Partito della Rifondazione Comunista / Sinistra Europea in Vallonia-Hainaut / Mons-Charleroi (Belgio)

Catastrofe di Marcinelle, 53º anniversario

Pubblicato da prcvallonia su 8 agosto 2009

marcinelle8-8-1956 marcinelle

L’8 agosto del 1956 ebbe luogo la catastrofe nella miniera di carbone “Le Bois du Cazier” di Marcinelle (Charleroi), dove morirono 262 lavoratori, dei quali 136 Italiani, 95 Belgi e 31 di altre 10 nazionalità europee ed africane. Fu un “incidente” che ebbe tali conseguenze per le tremende condizioni di lavoro nella miniera, dove la dignità e la sicurezza dei lavoratori era subordinata alle necessità della produzione, del profitto e dell’egoismo padronale, specialmente forte poi contro i più deboli: i migranti. E purtroppo non si tratta di una storia di oltre cinquant’anni fa, ma ci parla ancora oggi, perché di lavoro si continua a morire, e il lavoro è considerato nient’altro che una merce e i lavoratori degli strumenti da sfruttare, da precariare, da flessibilizzare fino a spezzarli. E i migranti continuano a migrare perché ci sono ancora le condizioni politiche, sociali ed economiche che spingono a migrare, e continuano ad essere i più deboli per essere sfruttati, emarginati, perseguitati.

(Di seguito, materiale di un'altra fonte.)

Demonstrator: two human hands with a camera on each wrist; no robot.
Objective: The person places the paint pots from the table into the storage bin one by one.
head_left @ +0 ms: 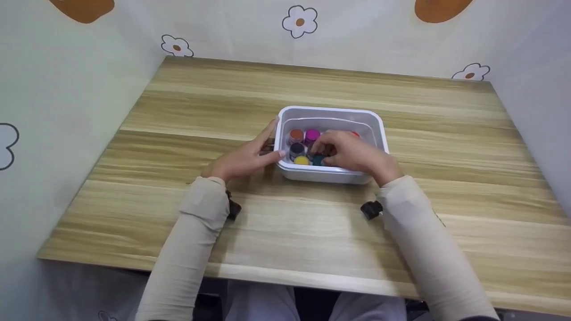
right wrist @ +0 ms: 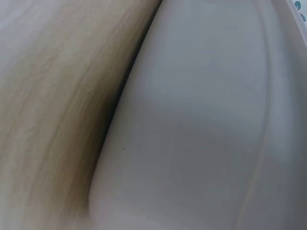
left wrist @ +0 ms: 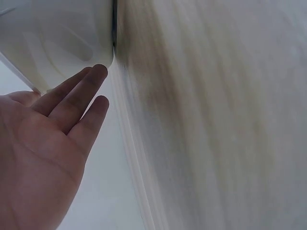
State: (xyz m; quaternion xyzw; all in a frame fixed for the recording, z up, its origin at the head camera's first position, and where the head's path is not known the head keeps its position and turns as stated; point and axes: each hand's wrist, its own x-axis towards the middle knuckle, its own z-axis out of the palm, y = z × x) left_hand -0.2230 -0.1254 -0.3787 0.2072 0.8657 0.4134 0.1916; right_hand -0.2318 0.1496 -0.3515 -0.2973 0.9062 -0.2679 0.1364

In questa giornata ci sono di nuovo le solite “cerimonie ufficiali” sul sito della strage di Marcinelle, con i signori politici e i signori deputati che vengono a farsi la foto e a spendere le solite parole scontate in omaggio alle vittime, ma che magari nel resto del loro tempo si dedicano, direttamente o indirettamente, a sviluppare politiche e azioni contro il lavoro e contro i migranti, a destra come nell’ex-sinistra. Proprio in questo stesso 8 agosto 2009 in Italia è entrato in vigore un indegno e vergognoso ”pacchetto sicurezza” che discrimina e criminalizza i migranti, legalizza delle “ronde” di stampo fascista, mescola razzismo e xenofobia con l’odio di classe e i meccanismi di sfruttamento del capitalismo più bieco. Cosa ci vengono a fare a Marcinelle quelle stesse persone che hanno scritto, approvato e firmato provvedimenti del genere?

Noi comunisti non vogliamo avere niente a che fare con gente del genere: noi invece stiamo con i lavoratori e i migranti, non per cercare delle facili foto, ma perché la nostra voce sia la voce della denuncia, della lotta, della dignità e del riscatto.